* _ASSIGNED TASK_
Scan the lines below for "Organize" and copy the matches.

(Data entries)
================================

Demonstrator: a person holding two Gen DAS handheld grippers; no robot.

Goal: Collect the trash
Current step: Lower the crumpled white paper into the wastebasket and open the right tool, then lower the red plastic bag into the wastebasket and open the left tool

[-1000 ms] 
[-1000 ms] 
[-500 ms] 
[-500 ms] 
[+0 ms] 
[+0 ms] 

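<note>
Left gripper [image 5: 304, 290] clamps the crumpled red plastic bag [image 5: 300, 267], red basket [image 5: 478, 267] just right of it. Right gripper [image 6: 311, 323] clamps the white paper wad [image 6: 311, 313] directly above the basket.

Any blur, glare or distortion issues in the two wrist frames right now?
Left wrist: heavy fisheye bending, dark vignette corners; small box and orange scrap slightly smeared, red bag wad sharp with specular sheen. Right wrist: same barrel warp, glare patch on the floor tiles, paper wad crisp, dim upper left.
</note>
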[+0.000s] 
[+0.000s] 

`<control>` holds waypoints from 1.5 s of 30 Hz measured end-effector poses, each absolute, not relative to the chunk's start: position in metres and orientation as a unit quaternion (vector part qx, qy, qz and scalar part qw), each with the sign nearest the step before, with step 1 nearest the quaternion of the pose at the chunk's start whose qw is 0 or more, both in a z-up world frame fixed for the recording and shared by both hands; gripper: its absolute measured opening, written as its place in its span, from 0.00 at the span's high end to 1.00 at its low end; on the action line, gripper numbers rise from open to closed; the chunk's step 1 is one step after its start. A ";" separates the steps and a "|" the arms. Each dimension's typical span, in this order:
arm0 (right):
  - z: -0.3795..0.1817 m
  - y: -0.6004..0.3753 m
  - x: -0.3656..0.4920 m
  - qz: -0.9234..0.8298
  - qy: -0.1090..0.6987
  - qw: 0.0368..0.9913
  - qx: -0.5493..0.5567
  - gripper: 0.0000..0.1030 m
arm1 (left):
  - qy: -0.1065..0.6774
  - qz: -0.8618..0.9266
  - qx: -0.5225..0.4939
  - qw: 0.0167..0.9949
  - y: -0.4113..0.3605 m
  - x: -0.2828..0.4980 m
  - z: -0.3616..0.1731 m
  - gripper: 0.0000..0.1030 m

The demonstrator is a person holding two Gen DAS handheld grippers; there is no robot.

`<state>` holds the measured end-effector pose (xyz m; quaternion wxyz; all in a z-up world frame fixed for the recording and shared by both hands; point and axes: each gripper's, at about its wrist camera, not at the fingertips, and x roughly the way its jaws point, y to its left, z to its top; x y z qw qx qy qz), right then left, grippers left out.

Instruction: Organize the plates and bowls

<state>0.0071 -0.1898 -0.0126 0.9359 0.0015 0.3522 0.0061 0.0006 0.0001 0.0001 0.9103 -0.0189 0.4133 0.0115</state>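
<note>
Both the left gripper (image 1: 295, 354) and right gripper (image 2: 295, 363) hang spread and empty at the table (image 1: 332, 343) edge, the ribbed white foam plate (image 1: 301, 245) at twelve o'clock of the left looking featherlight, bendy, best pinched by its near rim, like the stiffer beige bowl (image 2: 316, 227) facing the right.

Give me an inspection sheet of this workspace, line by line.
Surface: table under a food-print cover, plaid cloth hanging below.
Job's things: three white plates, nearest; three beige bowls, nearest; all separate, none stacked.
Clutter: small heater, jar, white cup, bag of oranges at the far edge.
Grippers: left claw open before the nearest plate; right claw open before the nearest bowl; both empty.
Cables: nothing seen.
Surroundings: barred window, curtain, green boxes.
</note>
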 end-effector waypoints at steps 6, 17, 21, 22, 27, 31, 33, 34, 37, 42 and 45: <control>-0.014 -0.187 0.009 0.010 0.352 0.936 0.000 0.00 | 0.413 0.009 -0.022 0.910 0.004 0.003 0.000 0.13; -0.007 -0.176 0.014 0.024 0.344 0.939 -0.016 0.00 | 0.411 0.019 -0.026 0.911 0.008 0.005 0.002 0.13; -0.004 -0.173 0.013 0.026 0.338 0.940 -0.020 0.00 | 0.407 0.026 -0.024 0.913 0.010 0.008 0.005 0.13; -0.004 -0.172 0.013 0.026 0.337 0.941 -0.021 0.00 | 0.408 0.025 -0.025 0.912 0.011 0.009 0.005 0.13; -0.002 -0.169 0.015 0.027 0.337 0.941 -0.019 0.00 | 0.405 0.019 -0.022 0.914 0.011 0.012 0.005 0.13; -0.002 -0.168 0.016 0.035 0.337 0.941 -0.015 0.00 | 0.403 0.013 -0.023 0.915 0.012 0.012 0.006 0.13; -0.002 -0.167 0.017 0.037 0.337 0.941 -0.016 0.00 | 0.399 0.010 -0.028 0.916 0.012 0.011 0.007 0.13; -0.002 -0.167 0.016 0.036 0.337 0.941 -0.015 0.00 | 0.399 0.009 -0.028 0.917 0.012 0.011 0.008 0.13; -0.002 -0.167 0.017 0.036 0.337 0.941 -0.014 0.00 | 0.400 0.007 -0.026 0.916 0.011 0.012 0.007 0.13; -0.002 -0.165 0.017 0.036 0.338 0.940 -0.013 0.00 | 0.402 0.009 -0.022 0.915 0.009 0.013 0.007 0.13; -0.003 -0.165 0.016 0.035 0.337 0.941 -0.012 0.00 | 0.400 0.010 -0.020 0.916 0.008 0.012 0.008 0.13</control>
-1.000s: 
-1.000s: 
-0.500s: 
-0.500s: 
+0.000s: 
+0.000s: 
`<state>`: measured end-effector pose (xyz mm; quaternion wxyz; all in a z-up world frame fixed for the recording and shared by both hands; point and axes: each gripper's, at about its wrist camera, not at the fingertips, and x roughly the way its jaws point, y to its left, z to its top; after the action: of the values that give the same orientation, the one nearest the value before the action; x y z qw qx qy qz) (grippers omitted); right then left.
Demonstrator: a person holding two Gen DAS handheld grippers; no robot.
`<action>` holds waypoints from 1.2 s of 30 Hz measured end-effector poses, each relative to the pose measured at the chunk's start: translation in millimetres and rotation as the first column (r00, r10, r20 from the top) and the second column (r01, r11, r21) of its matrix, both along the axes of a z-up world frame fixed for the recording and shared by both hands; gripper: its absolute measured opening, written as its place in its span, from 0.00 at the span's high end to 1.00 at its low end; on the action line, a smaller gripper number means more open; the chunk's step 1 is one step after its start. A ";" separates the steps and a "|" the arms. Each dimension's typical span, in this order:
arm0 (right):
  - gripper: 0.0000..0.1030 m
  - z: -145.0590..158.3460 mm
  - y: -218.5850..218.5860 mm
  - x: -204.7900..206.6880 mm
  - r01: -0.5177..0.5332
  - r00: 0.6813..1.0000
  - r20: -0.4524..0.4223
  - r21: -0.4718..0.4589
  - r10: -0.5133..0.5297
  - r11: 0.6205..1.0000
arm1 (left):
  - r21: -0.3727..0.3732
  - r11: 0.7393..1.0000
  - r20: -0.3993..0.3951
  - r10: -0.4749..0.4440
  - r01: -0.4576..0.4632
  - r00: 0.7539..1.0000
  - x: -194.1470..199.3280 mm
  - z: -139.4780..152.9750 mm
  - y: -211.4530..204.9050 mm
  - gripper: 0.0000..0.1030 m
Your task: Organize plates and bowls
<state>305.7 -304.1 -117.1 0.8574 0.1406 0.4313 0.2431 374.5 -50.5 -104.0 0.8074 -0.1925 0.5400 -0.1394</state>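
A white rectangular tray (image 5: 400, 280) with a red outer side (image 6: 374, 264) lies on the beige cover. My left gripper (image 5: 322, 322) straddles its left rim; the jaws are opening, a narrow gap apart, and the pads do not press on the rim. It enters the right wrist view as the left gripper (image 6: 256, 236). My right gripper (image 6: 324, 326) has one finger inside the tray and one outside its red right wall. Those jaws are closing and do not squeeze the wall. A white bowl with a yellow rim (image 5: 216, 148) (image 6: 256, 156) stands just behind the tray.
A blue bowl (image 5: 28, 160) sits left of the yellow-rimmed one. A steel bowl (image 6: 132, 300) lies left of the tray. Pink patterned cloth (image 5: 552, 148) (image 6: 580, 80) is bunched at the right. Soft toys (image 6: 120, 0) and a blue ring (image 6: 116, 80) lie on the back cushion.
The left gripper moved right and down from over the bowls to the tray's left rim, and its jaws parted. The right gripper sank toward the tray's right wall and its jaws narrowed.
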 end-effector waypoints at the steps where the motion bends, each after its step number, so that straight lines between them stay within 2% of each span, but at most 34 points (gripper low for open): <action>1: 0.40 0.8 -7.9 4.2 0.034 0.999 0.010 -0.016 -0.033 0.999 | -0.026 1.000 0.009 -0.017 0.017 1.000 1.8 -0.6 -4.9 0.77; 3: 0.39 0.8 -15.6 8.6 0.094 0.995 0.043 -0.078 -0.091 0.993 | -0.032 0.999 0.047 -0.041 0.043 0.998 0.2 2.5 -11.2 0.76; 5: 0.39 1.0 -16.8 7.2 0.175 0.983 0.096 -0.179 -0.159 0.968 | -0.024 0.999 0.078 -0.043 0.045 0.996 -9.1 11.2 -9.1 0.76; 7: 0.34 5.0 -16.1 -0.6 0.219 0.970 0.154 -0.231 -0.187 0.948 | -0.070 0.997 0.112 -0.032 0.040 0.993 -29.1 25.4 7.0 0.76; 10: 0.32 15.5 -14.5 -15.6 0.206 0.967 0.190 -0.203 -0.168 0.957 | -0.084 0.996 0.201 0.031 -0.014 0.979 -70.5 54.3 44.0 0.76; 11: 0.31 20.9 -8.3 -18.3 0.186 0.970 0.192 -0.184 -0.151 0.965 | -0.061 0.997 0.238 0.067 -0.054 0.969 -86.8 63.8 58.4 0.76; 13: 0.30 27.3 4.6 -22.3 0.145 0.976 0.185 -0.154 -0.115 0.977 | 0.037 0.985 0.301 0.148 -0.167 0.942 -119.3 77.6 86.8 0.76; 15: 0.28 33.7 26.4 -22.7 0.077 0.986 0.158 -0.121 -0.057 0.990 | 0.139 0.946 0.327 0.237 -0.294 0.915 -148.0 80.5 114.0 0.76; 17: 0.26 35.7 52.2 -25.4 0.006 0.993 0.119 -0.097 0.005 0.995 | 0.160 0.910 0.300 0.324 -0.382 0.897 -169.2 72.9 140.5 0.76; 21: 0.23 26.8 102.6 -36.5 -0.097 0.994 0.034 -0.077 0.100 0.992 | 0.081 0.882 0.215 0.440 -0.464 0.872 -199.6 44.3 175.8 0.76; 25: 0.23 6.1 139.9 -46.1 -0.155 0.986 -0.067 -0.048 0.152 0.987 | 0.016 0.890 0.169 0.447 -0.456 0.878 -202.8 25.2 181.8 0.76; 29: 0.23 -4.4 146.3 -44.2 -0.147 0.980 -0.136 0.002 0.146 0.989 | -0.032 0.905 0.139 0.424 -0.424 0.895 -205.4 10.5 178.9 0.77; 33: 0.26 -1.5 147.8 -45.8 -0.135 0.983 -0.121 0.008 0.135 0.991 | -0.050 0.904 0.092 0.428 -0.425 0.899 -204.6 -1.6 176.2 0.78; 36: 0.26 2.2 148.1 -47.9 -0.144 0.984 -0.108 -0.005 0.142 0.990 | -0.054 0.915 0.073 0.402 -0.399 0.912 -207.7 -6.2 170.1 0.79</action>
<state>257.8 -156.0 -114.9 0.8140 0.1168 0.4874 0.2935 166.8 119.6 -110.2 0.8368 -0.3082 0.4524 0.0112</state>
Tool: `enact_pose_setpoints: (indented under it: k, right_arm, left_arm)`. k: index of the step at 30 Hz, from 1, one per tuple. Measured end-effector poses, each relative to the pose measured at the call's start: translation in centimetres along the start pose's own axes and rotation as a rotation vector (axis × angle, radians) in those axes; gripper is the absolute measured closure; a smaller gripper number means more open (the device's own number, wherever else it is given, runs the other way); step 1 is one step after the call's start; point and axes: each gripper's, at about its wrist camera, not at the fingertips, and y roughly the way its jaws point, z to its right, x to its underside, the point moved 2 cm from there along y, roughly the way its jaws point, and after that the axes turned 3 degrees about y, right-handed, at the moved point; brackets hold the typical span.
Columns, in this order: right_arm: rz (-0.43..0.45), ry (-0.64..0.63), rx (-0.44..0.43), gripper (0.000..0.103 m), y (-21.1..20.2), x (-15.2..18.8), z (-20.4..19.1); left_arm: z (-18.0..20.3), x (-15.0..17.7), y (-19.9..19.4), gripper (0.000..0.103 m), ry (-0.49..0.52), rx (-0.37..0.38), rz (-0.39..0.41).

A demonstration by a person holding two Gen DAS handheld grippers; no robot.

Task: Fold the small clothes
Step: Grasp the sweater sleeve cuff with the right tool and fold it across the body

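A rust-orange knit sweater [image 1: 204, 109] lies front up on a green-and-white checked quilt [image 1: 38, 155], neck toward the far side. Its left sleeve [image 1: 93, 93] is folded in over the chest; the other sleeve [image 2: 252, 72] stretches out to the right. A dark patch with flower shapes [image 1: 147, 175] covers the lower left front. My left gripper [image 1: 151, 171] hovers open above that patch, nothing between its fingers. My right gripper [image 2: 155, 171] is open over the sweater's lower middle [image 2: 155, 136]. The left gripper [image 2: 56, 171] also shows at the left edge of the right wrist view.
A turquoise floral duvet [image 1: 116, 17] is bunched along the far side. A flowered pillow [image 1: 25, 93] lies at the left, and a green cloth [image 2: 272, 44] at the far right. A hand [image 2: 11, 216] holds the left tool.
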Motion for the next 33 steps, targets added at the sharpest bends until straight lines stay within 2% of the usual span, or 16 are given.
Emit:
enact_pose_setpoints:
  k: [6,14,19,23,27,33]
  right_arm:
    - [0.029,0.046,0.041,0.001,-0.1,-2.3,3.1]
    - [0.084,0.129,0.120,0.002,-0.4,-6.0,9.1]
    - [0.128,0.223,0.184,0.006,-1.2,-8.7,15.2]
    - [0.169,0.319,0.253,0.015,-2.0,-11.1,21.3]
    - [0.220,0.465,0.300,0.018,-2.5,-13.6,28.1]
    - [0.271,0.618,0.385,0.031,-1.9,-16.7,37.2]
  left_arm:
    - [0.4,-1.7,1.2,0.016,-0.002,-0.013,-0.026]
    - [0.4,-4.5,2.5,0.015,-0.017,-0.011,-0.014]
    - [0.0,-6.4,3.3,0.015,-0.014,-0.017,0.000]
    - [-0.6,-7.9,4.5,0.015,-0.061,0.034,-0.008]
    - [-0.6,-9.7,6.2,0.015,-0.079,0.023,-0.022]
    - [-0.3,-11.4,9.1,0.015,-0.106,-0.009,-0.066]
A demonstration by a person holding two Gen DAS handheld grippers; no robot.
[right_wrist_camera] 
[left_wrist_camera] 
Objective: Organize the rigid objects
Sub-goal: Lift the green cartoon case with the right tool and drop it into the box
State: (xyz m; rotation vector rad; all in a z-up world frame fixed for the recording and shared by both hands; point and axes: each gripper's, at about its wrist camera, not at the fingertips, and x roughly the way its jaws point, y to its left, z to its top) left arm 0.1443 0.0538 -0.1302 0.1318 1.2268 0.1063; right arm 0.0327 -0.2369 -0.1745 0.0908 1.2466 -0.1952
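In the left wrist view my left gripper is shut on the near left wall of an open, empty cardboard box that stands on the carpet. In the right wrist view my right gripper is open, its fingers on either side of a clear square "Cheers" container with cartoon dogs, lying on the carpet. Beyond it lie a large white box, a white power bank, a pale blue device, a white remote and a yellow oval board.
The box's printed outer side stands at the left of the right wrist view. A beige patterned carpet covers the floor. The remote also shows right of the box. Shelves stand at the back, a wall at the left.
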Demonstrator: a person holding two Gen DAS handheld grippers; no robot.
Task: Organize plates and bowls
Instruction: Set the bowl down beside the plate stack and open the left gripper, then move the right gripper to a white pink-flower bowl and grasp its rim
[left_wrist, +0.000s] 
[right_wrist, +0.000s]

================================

* _WRITTEN SOLUTION_
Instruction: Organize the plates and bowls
Your task: Organize plates and bowls
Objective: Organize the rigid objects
Task: Organize plates and bowls

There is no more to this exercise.